I’m not a fan of low fat products, simply because removing the fat normally means that something else needs to be added back and this usually tends to be sugar. They also taste foul! I therefore buy full fat dairy products, enjoy small amounts of cheese on a daily basis (after all, I live in France) and limit red meat to 1-2 a week.
So – my recommendation is to ignore the headline spate and think – natural, relatively unprocessed, Mediterranean style diet. Don’t be scared of fats, but don’t be terrified of carbohydrates either. Both of these food groups have their rightful place within a balanced diet.
Here’s also a couple of breakfast recipes of you might enjoy that are lower carb, contain healthy fats and would satisfy both camps!
Charlotte’s lower carb no added sugar granola
I love a bit of crunch on my yoghurt in the morning but the commercial granolas are either shockingly high in sugar (and repeat after me – honey and agave syrup count as sugar!) This is an easy alternative:
Makes 12 portions (depending on the size of the tea cup!)
1 tea cup of porridge oats
1 tea cup of almonds
1 tea cup of pecans
1 tea cup of pumpkin seeds
1 tea cup of sunflower seeds
1 tea cup of coconut chips
2 tbsp coconut oil or light olive oil
1 egg white
2 tsp. ground cinnamon
Preheat the oven to 170 degrees
Place the almonds, pecans and pumpkin seeds in a blender. Blend slightly to break down the nuts and pumpkin seeds. Place on a large baking sheet. Add the sunflower seeds and oat flakes.
Melt the oil and cinnamon in a saucepan over a low heat (if you are using olive oil you don’t need to do this). Mix in the egg white and then pour over the seed and oat mixture. Use your hands to ensure the flakes are thoroughly coated. You can lick your hands!
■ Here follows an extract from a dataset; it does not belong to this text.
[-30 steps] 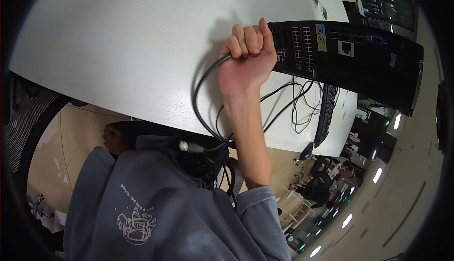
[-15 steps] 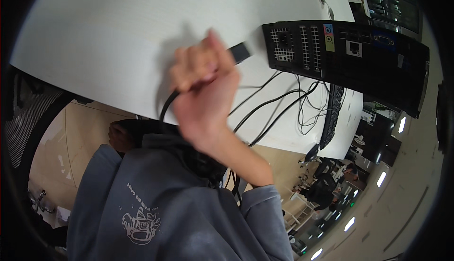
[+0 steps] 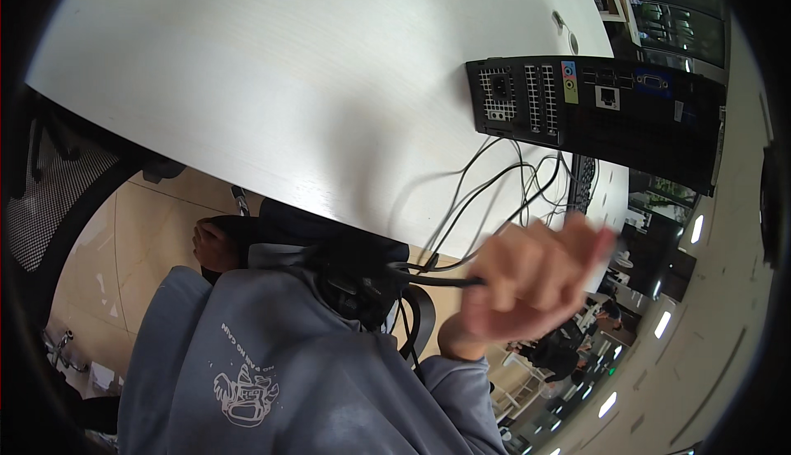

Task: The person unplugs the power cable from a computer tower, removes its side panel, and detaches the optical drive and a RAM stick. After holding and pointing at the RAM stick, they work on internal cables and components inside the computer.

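My right hand (image 3: 531,282), smeared by motion, is raised past the table's front edge at the right. It is closed around a thick black cable (image 3: 437,279), which runs left toward my lap; the plug end is hidden or blurred. Beyond it, a black desktop computer case (image 3: 651,130) stands on the white table (image 3: 272,68), its back panel of vents and ports toward me. Thin black cables (image 3: 470,200) lie in loops in front of the case. My left hand (image 3: 216,245) rests low beside my lap, fingers loosely apart and seemingly holding nothing.
A black keyboard (image 3: 583,182) lies behind the case, partly hidden. A small object with a thin cord (image 3: 568,31) lies near the table's far edge. To the left stands a black mesh chair (image 3: 62,191). People (image 3: 564,348) sit farther off at the right.
My right hand has swung from over the table, left of the case, to the right and nearer me, with the cable still in it. The black plug no longer shows. My left hand stays put.
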Demonstrator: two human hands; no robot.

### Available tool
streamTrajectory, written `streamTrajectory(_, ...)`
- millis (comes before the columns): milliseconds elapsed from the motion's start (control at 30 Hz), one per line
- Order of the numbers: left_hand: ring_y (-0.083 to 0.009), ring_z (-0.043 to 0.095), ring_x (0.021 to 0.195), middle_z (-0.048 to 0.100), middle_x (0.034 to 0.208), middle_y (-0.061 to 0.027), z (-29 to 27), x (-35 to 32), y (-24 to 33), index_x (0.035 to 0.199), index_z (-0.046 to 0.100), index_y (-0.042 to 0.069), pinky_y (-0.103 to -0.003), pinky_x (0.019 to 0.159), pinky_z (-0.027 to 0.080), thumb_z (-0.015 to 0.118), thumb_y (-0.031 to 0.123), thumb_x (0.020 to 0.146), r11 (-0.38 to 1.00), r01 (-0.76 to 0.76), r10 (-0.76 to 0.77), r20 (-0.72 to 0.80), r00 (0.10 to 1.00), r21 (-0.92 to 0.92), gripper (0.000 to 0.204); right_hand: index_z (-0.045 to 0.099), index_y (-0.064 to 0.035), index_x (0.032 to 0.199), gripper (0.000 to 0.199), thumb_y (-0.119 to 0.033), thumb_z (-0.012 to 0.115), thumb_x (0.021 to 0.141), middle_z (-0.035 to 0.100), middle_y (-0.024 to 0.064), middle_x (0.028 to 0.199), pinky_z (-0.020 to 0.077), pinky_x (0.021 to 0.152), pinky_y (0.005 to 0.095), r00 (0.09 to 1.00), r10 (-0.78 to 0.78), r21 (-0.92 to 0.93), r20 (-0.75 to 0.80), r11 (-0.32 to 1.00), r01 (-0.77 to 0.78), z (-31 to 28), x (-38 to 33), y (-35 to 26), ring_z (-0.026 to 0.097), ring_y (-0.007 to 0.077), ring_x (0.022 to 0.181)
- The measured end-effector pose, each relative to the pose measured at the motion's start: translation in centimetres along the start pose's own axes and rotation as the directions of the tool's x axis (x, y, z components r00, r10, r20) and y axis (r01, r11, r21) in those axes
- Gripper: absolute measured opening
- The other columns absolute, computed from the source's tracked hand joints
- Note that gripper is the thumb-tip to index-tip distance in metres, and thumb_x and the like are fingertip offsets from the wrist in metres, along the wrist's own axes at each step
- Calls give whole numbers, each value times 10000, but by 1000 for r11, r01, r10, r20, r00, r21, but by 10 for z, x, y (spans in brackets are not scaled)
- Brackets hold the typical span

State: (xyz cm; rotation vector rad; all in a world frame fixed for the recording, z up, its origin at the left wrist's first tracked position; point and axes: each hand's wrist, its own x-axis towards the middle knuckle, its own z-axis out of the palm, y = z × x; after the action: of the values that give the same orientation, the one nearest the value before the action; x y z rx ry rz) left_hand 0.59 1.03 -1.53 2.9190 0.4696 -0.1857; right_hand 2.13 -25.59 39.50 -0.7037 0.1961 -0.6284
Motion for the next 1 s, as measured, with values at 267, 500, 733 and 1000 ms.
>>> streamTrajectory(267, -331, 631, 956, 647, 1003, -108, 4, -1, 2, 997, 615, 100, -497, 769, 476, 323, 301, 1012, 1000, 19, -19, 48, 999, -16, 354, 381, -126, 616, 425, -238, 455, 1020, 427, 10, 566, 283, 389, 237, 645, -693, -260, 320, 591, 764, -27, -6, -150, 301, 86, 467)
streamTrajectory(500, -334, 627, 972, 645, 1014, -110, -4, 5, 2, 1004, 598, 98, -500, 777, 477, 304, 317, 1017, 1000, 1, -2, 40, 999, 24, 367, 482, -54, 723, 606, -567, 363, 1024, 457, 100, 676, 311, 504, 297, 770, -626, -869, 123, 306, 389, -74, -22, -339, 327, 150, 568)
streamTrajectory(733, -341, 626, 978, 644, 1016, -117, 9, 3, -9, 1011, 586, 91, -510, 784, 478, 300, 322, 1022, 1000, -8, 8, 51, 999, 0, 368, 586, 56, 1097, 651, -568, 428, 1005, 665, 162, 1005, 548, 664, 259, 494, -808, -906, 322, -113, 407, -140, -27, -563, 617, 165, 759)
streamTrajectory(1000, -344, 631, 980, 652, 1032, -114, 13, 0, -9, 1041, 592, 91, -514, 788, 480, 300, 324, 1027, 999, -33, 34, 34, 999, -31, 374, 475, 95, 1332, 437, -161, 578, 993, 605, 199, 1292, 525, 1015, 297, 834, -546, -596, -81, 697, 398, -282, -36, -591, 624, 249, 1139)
Smooth out the mixture so it is evenly distributed, and bake in the oven for 30 minutes, stirring occasionally. Add the coconut chips and bake for another 10 minutes until golden. You can store in a airtight container for 1-2 weeks.
Greek yoghurt and fruit
As a crumble topping (adding in possibly 2 tbsp of brown sugar)
As a snack on its own!
It’s like marmite, people either love or hate chia pudding. Made well, it’s delicious, made badly and it’s like eating frogspawn cement! The secret is to add more liquid and some key flavours.
20g chia seeds
1 tsp ground almonds
150 ml milk
25 ml apple juice
2 chopped dried apricots
½ tsp orange flower water (optional)
Decent pinch of cinnamon
Mix all the ingredients together (I use a jam jar). Place in fridge overnight. Give it a good shake and a stir before eating. You’re good to go.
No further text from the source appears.